The gathered wood crackled with blue flame, dessicated to tinder-dryness by the cold.
They had halted at last, although Orodreth had not wanted to, had desired to press on.
“There is snow coming, my lord,” one of the men said. “And we need to tend the horses.”
It was a hasty bivouac, Orodreth having ordered only his own tent raised, for he did not intend to linger. Wine-skins and dried food were handed around, but the captives, hands still bound, were offered nothing. Guards stood behind them, spears trained on their backs. They were silent. There was no need for audible conversation anyhow, and a remark by Celegorm had earned him a warning nudge with a spear-butt, at which he had cursed but said nothing more after his brother and Finrod silently, furiously remonstrated with him.
Maglor could hear voices around him, see figures passing back and forth. He looked to one side, to his son, then to Celegorm and Finrod beyond. It seemed they were not to be released. Not yet, and perhaps not at all. He could see the same knowledge in the others' faces.
On that ride, he had felt his father's emotions like a fire at his back. He felt them now. Fëanor had been shocked to the core at the realization his own sons' had believed him capable of sacrificing them. They had all misjudged him, but how not? Fëanor had killed in pursuit of his jewels.
Adar, he thought, as he had since the moment Fëanor had made his choice. I Thank Ilúvatar I was wrong. Not for me, but for thee, for thine own sake.
There had been no answer save the love that was in itself the answer, but Glorfindel was there in his mind, and Maedhros, Curufin, Amrod and Amras. Fingolfin too reached out, and all assured him that Orodreth would never get to the outflow of Gaear Gwathluin and certainly not to Valinor.
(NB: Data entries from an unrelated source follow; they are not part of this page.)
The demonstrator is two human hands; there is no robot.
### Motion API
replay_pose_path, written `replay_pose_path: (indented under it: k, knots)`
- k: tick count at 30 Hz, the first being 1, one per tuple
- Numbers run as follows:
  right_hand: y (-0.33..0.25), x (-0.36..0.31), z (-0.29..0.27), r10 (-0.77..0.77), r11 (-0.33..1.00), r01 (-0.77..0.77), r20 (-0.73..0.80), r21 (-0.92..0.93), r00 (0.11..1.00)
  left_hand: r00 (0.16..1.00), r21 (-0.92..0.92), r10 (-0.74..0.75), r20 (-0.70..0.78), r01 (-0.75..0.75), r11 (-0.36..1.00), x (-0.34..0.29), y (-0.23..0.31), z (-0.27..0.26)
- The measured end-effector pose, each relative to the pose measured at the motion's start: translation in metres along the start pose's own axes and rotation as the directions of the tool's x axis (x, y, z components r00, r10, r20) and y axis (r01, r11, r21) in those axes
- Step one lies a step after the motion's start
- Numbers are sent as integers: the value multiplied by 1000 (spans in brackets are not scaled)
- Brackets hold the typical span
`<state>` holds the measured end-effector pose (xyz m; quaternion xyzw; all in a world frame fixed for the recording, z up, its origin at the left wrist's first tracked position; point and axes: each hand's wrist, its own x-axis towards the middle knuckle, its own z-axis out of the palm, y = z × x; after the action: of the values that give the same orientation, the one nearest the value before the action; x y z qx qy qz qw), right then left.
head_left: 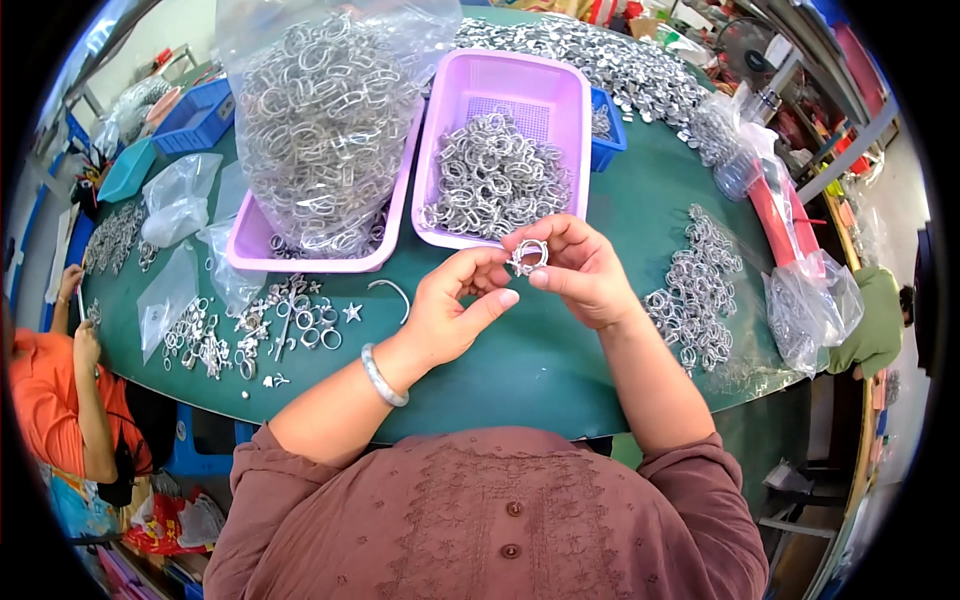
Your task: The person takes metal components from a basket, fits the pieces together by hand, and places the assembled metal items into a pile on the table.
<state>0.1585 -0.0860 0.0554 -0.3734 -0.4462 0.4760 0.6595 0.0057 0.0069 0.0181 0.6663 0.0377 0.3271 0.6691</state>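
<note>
My right hand (580, 268) pinches a silver-coloured metal ring (529, 257) between thumb and fingers, in front of the right lilac basket. Close against the ring's left side are the curved fingertips of my left hand (462, 300). Its thumb stands apart from those fingers, and I cannot tell whether they touch the ring. A pale bangle (381, 376) circles my left wrist. Many similar metal rings (500, 175) are heaped in the right lilac basket (428, 195).
A clear bag of rings (320, 130) stands in the left lilac basket (300, 264). Loose rings and small parts (300, 318) lie at left, a ring pile (700, 290) at right. Metal pieces (600, 60) cover the far table. One person in orange (60, 390) sits left; another wears green (868, 325).
</note>
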Motion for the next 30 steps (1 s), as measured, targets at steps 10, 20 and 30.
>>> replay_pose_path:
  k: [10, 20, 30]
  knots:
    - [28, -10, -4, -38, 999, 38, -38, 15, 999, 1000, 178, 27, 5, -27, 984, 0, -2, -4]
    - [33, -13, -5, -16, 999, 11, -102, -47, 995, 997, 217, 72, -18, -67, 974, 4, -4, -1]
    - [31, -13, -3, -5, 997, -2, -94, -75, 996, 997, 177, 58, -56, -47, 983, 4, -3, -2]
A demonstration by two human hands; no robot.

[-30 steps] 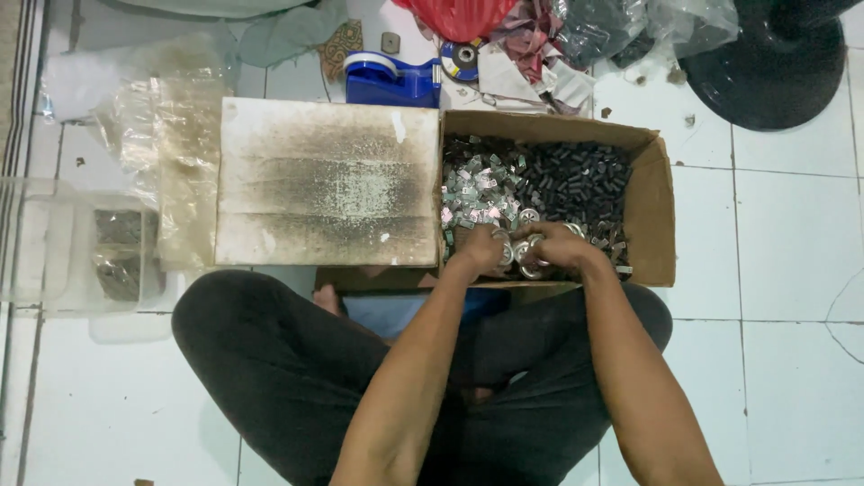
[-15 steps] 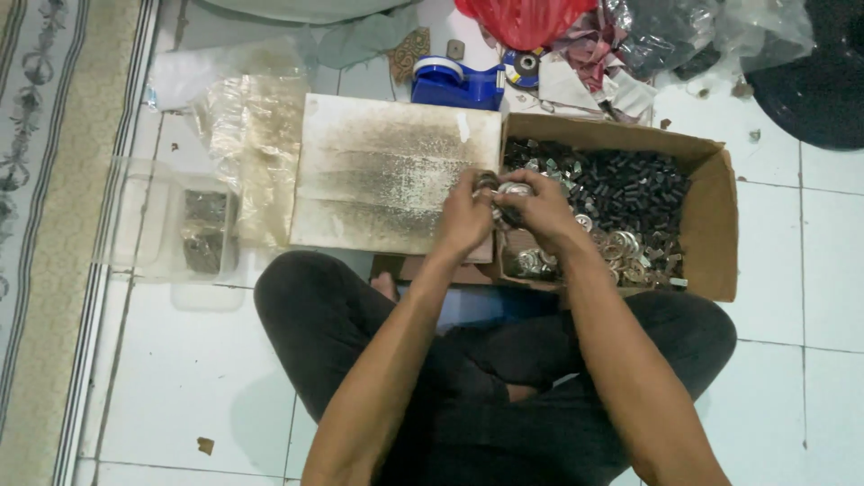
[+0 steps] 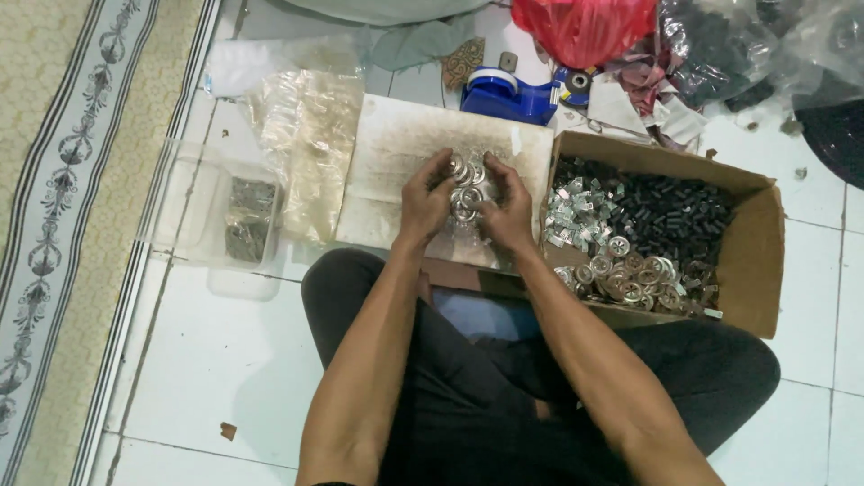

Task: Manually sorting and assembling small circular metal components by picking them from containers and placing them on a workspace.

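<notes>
My left hand and my right hand are cupped together around a small heap of shiny metal rings. The heap rests on a stained whitish board lying on the left half of a cardboard box. The open right half of the box holds more metal rings, bright silver clips and small dark parts. Both hands hold rings between their fingers.
A clear plastic tub with dark pieces stands left of the board, beside crumpled clear bags. A blue tape dispenser, a red bag and other clutter lie behind. A patterned rug borders the tiled floor.
My hands have carried a handful of rings from the box's open right half leftward onto the board. The view has also shifted to the left.
</notes>
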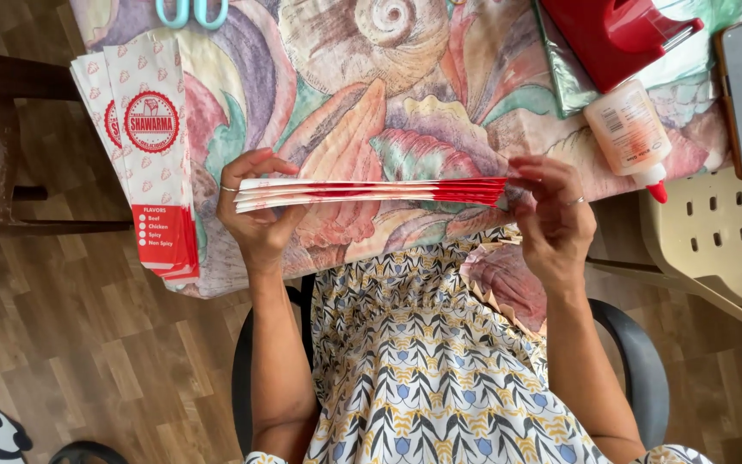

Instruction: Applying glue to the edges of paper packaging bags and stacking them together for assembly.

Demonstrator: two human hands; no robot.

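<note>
head view: a flat bundle of white-and-red paper bags (pixel 371 192) is held edge-on just above the near edge of the desk (pixel 440 112), its long axis running left to right. the left hand (pixel 255 206) is pinched on the white end, the right hand (pixel 551 210) on the red end, so each grip is pressed shut at one end. a second stack of printed bags (pixel 148 146) lies on the desk just beyond the left hand.
</note>
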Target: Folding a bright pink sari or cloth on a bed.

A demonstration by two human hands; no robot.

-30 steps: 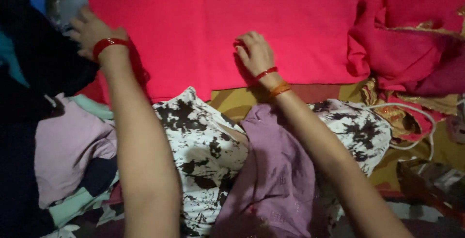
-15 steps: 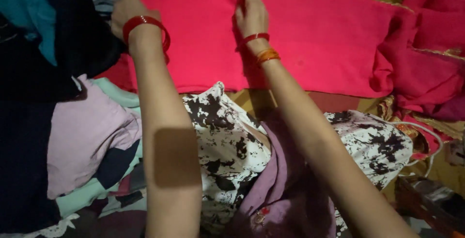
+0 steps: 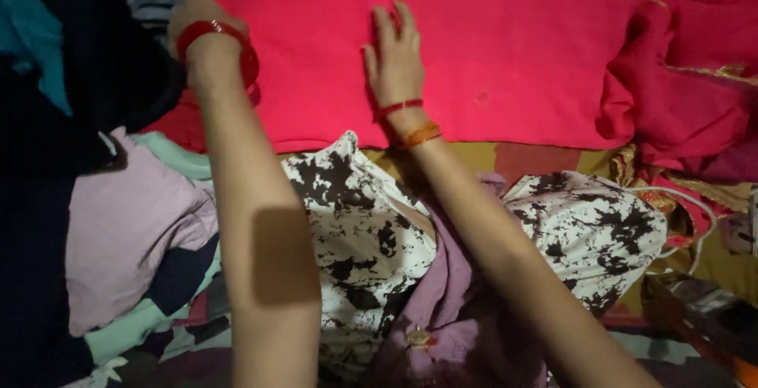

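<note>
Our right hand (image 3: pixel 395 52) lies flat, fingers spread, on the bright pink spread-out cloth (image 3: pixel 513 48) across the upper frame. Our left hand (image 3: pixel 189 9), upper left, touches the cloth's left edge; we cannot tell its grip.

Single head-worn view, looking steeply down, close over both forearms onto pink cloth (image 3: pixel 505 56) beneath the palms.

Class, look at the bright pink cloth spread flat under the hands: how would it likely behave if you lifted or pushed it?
The pink cloth probably goes floppy when lifted: its right end already lies bunched in soft folds. Pushed, it would likely wrinkle rather than slide whole. The right hand lies flat on it.
</note>
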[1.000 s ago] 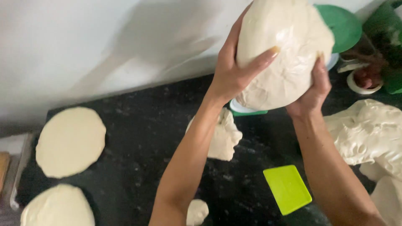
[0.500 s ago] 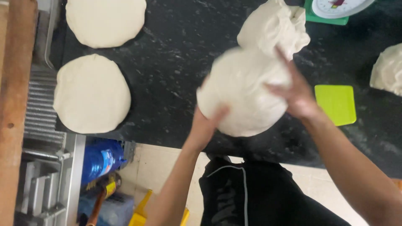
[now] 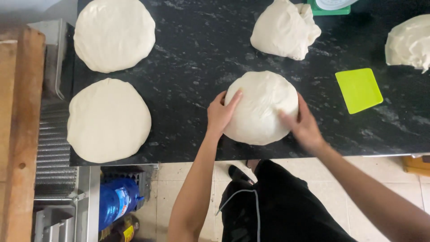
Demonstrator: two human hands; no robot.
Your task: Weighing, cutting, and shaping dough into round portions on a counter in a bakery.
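Cupping the dough ball [image 3: 261,107] from both sides, my left hand [image 3: 220,114] and right hand [image 3: 303,125] press their open fingers [image 3: 235,99] flat against it, gripping nothing, likely to keep it round. It sits near the front edge of the counter [image 3: 197,58]. Two flattened rounds [image 3: 109,120] lie well left, the scraper [image 3: 359,90] right.

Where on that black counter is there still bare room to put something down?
The widest bare patch lies mid-counter, between the two flat rounds and the dough ball. A smaller strip runs between the ball and the green scraper. It is crowded where both hands cup the ball.
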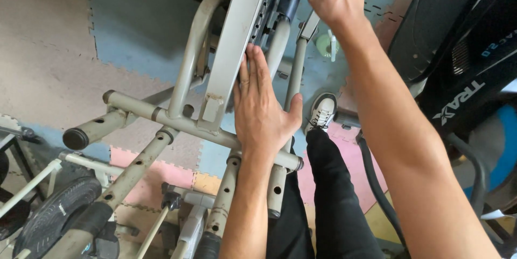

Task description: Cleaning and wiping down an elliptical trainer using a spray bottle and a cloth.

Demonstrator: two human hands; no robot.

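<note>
Place: home gym or exercise-equipment repair corner, can't tell which.
Floor: interlocking foam puzzle mats [59, 38] in beige, blue, pink and yellow under my feet, the kind laid in workout rooms.
Main gear: grey tubular machine frame [177, 121] with rows of adjustment holes and rubber end caps, right in front of me.
Right side: big black exercise machine [458, 49] with a moulded plastic housing, close by.
Lower left: black round weight-like disc [54, 218] beside thin white tubes.
Clutter: machines packed tight, little free floor.
</note>
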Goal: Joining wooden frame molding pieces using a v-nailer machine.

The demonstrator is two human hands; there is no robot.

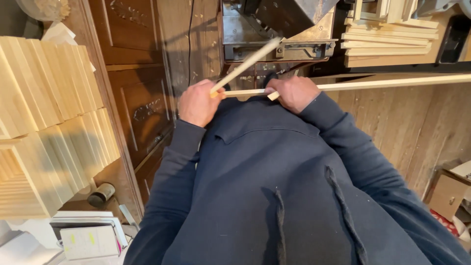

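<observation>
left hand (197, 103) grips a slanted wood strip (245, 65), right hand (294, 93) a level strip (245, 92); a loose grip might let either slip near the machine (279, 34)

The left hand (197, 103) grips a pale wooden strip (245, 64) angled up toward a metal machine (279, 29). The right hand (294, 93) pinches a short strip (244, 92) lying level between both hands. Stacked pale boards (49, 113) sit at left.
</observation>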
And then it was there, around him like a fleece woven of flame, within him like a draught of emberwine and more comforting, more potent than both: his father's presence. Celegorm felt it too. Maglor saw his head lift. Their eyes met. In the cold-streaming night it was like sudden shelter, a bonfire more steady and more warming than the campfires shredded by the winds of the coming storm.
There is nothing, Fëanor's voice was clear and dark with pain, nothing in this world that is more precious to me than my sons. Hold fast.
Oh, father. Maglor's heart formed a fist in his breast.
“There is snow coming,” Dana murmured.
“From the south,” Glorfindel nodded and looked at her. She raised her brows, a smile curving her mouth, secret, knowing.
“Yes. It is coming off the sea on strong winds,” she said, “Milder air. It will collide with this cold air, and – ” her hands opened.
“A blizzard,” he ended.
“A mother of a blizzard,” Dana agreed. “Come, then.” And she reached out a hand to Coldagnir. “And thou.”
“Why dost thou do this?” Glorfindel asked. “Or is that a foolish question?”
“Very foolish.” She laughed as at a loved child. “I am thy mother, am I not? The mother of all Children of Arda, and any who swear on me are bound to me. I feel a responsibility toward thee, let us say. And there is one more thing: when we return I will take Borniven with me for a time.”
Glorfindel frowned. “I will not gainsay thee, but for what purpose? He is insane.”
“He tried to use a consecrated dagger to kill,” she said. “It came from my temple. Ah, no. I do not mean to sacrifice him.” A gurgle of laughter came at that. Dana could seem a mother, a girl, a queen, from one moment to the next. “He shall learn some few things. I have spoken to Rosriel. He is, or was, of her following, and she agrees.”
Glorfindel had never seen Dana's temple. Vanimórë had, long ago, and both knew it was only called a temple for convenience's sake. It was a place where women went when Dana called them, a sanctuary more than a temple, although there were sacrifices, too. The Mother was owed blood at times.
“Very well.” Glorfindel took her hand and Coldagnir, who had been silent since the oath, clasped her other. “Let us go.”
Fingolfin let the tent flap fall. The winter night had come down, and Fëanor had not reappeared since the morning. This was unlike him, for there had been much do do in the churned wake of Orodreth's departure. Yet perhaps Fëanor, in choosing life over the Silmaril, had done enough to prove himself to the Noldor.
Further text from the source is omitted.